I can’t say I’ll miss the drive. But, I’ll miss the conversations. We have talked about everything over the years. The fun, playful conversations of early elementary school. In recent years the talks have been about debate, politics, and colleges with occasional trips down memory lane about things like soccer, our travels to Europe, the jokes we’ve played on people, and our time at the lake. I have picked him up and dropped him off thousands of times. That season of my life is now a memory as well.
I remember the day he was born. It happened in Sioux Falls. It happened over seventeen years ago. Sometimes I wish I could hit the rewind button. Or at least the pause button. But I can’t. None of us can. Time moving forward is two things: predictable and relentless.
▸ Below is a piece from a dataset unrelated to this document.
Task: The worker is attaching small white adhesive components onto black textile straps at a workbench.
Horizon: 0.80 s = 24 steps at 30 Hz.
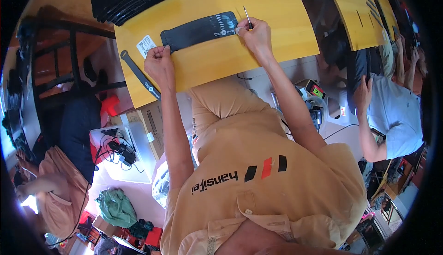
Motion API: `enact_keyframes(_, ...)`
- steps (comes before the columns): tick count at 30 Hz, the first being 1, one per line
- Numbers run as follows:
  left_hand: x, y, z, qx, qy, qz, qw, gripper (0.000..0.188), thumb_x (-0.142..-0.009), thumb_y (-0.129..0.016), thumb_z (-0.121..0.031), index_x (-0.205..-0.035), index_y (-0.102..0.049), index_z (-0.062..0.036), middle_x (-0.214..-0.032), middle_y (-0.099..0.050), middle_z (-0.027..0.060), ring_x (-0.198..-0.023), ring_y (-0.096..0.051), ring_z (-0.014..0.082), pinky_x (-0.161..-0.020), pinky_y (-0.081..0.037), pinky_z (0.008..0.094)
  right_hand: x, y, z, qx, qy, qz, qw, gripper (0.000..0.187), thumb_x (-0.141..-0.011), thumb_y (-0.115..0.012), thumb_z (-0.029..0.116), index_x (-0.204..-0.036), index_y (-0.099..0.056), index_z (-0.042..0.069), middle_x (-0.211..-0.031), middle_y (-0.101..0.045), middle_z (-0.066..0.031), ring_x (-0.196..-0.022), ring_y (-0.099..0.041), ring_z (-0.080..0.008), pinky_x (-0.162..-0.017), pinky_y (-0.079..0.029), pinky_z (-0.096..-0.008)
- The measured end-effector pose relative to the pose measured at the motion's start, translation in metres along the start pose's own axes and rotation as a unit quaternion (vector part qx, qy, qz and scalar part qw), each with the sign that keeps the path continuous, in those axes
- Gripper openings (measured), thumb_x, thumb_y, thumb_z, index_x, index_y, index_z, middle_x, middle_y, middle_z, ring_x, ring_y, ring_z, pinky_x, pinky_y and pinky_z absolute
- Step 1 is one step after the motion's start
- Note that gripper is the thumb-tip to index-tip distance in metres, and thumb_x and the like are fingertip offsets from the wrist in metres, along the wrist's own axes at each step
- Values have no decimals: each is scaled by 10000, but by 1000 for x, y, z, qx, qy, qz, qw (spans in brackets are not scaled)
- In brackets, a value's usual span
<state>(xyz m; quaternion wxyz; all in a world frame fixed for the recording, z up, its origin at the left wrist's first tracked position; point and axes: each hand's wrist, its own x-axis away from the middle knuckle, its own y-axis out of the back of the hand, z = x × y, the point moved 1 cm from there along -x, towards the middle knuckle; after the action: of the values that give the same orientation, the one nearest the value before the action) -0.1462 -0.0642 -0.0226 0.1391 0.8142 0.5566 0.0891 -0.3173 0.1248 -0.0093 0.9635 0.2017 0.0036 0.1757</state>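
Observation:
Across the yellow table lies a fanned row of overlapping black straps (196, 32), with pale printing at the right end. My left hand (160, 64) is closed, its thumb and fingers pinching the near left corner of the straps. At their right end is my right hand (256, 37), fingers curled against the strap edge. It also grips a slim tool (247, 15) with a pointed metal shaft and a dark handle; I cannot tell whether it is an awl or a small screwdriver. A single black strap (138, 73) lies left of my left hand, near a white printed label (146, 45).
A tall stack of black pieces (133, 0) sits at the table's far left. Below on the left is a white bin (123, 155) with black cables, beside a cardboard box (150, 123). A person in a light shirt (392, 112) works at another table on the right.

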Motion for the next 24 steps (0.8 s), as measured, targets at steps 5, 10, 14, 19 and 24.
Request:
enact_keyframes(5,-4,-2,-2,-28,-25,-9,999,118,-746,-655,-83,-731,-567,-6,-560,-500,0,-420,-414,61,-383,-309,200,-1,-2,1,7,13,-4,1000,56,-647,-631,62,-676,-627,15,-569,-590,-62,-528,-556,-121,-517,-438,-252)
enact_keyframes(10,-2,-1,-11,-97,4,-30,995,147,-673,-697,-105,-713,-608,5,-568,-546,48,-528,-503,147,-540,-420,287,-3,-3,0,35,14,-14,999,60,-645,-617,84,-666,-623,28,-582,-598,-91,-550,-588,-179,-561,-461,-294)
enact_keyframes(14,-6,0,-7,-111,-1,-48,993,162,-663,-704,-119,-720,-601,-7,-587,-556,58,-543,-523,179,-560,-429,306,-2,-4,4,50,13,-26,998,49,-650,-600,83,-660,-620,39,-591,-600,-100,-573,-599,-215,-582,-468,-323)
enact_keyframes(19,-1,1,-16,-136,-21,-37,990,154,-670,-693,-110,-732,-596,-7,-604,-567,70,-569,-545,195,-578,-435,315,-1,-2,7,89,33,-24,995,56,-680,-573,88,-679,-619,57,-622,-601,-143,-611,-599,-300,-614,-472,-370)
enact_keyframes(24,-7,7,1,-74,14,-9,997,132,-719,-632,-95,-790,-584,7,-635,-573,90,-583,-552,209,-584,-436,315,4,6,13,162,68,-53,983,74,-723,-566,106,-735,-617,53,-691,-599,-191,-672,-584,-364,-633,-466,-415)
A year from now I imagine you will be reading another reflection from me about dropping him off in a city like Washington D.C. or Atlanta or a town like Northfield, Minnesota. Those seem to be the most likely candidates for where he will spend his college years. But that is 365 days from now. Let’s make it through the day.
He’ll be busy this year. Debate starts in six days. The national championships are in June. Three days a week. A dozen or so weekends a year in places like Chicago and Minneapolis and Kansas City. Like many seniors, his academics are demanding. He has friends he likes to hang out with too.
Benjamin is imperfectly perfect. Flawed like everybody else I know, but I wouldn’t have him any other way. I’ll look forward to all the conversations I can get in the next twelve months. Maybe a few movies and soccer games and another trip or two or three.
I planted a sycamore tree in my backyard about five years ago. The reason is that my grandpa Adolf had a sycamore tree in his yard and I wanted to remember him and grandma Elva every time I looked out the window. Unlike most things I plant, the tree is flourishing. The roots must be growing deep. I guess the sports and the homework and the worship services and the serving and the debating and the playing and the praying was the kid the best attempt to help him grow healthy roots. I think they are deep and they will need to be. This can be a tough world.
The bird flaps its wings and flies from its nest in the sycamore tree. And so it is with the kid. Beginning to take flight. I’m still getting used to this new view and not sure how big of a fan I am of it, but it is a beautiful thing watching him use his wings and soar. Fly high, Benjamin.